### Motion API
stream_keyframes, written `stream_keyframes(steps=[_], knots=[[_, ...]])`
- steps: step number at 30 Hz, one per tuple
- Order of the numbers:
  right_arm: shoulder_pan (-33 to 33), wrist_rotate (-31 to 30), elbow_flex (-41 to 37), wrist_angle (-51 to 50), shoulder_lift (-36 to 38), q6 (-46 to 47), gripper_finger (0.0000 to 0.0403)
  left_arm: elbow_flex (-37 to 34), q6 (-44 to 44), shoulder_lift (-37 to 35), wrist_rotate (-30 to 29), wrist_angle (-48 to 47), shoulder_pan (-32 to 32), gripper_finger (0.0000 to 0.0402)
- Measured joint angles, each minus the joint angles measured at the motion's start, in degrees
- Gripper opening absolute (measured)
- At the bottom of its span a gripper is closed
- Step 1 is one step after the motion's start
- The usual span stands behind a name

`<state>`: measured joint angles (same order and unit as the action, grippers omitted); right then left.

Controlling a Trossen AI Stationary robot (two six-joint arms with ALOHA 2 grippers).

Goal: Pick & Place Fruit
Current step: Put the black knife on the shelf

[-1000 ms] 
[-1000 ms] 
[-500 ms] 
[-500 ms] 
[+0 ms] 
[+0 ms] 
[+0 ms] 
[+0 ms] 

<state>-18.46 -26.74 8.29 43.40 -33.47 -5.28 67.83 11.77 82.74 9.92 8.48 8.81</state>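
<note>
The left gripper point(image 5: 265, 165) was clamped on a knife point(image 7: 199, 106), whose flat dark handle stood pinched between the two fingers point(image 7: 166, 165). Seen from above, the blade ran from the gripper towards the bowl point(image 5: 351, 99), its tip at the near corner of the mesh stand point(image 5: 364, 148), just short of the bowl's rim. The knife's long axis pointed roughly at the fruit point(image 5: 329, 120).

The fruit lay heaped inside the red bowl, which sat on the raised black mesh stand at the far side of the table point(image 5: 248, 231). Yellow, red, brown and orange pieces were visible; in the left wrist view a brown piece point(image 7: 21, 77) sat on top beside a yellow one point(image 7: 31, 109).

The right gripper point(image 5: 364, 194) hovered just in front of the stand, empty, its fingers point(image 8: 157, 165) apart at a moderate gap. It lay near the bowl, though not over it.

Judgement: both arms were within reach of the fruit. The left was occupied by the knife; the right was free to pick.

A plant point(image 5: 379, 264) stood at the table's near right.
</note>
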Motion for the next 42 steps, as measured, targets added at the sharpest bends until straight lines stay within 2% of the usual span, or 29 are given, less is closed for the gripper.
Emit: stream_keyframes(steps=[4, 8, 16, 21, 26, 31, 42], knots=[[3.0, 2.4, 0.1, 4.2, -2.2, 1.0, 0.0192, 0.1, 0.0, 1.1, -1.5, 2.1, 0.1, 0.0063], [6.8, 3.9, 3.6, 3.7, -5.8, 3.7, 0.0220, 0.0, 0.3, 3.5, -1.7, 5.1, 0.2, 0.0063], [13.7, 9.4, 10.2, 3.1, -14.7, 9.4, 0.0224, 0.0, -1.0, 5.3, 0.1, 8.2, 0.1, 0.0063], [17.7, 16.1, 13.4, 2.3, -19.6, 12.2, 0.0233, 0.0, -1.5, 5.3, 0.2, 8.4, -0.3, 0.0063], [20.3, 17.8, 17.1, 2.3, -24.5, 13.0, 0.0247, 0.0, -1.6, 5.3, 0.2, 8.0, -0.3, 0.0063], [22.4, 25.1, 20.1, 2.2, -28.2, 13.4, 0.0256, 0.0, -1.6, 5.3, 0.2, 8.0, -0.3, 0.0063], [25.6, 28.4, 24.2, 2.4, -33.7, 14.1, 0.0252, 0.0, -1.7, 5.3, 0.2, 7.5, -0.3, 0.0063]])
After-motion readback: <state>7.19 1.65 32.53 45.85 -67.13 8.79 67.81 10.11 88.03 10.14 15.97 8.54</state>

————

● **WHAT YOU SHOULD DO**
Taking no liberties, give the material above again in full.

● **SOLUTION TO THIS PROBLEM**
### Motion API
stream_keyframes, written `stream_keyframes(steps=[_], knots=[[_, ...]])`
- steps: step number at 30 Hz, one per tuple
- Order of the numbers:
  right_arm: shoulder_pan (-33 to 33), wrist_rotate (-31 to 30), elbow_flex (-41 to 37), wrist_angle (-51 to 50), shoulder_lift (-36 to 38), q6 (-46 to 47), gripper_finger (0.0000 to 0.0403)
  left_arm: elbow_flex (-37 to 34), q6 (-44 to 44), shoulder_lift (-37 to 35), wrist_rotate (-30 to 29), wrist_angle (-48 to 47), shoulder_pan (-32 to 32), gripper_finger (0.0000 to 0.0402)
- Measured joint angles, each minus the joint angles measured at the motion's start, in degrees
- Gripper opening absolute (measured)
- At the bottom of its span a gripper is closed
- Step 1 is one step after the motion's start
- The usual span stands behind a name

`<state>`: measured joint angles (same order and unit as the action, grippers omitted); right then left.

Controlling a Trossen AI Stationary robot (two six-joint arms with ALOHA 2 grippers).

Goal: Pick & Place Fruit
Current step: Put the black knife on the shelf

[-1000 ms] 
[-1000 ms] 
[-500 ms] 
[-500 ms] 
[+0 ms] 
[+0 ms] 
[+0 ms] 
[+0 ms] 

<state>-18.46 -26.74 8.29 43.40 -33.47 -5.28 67.83 11.77 82.74 9.92 8.48 8.81</state>
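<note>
The left gripper point(image 5: 265, 165) was clamped on a knife point(image 7: 199, 106), whose flat dark handle stood pinched between the two fingers point(image 7: 166, 165). Seen from above, the blade ran from the gripper towards the bowl point(image 5: 351, 99), its tip at the near corner of the mesh stand point(image 5: 364, 148), just short of the bowl's rim. The knife's long axis pointed roughly at the fruit point(image 5: 329, 120).

The fruit lay heaped inside the red bowl, which sat on the raised black mesh stand at the far side of the table point(image 5: 248, 231). Yellow, red, brown and orange pieces were visible; in the left wrist view a brown piece point(image 7: 21, 77) sat on top beside a yellow one point(image 7: 31, 109).

The right gripper point(image 5: 364, 194) hovered just in front of the stand, empty, its fingers point(image 8: 157, 165) apart at a moderate gap. It lay near the bowl, though not over it.

Judgement: both arms were within reach of the fruit. The left was occupied by the knife; the right was free to pick.

A plant point(image 5: 379, 264) stood at the table's near right.
</note>
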Motion for the next 42 steps, as measured, targets added at the sharpest bends until straight lines stay within 2% of the usual span, or 29 are given, less is closed for the gripper.
Emit: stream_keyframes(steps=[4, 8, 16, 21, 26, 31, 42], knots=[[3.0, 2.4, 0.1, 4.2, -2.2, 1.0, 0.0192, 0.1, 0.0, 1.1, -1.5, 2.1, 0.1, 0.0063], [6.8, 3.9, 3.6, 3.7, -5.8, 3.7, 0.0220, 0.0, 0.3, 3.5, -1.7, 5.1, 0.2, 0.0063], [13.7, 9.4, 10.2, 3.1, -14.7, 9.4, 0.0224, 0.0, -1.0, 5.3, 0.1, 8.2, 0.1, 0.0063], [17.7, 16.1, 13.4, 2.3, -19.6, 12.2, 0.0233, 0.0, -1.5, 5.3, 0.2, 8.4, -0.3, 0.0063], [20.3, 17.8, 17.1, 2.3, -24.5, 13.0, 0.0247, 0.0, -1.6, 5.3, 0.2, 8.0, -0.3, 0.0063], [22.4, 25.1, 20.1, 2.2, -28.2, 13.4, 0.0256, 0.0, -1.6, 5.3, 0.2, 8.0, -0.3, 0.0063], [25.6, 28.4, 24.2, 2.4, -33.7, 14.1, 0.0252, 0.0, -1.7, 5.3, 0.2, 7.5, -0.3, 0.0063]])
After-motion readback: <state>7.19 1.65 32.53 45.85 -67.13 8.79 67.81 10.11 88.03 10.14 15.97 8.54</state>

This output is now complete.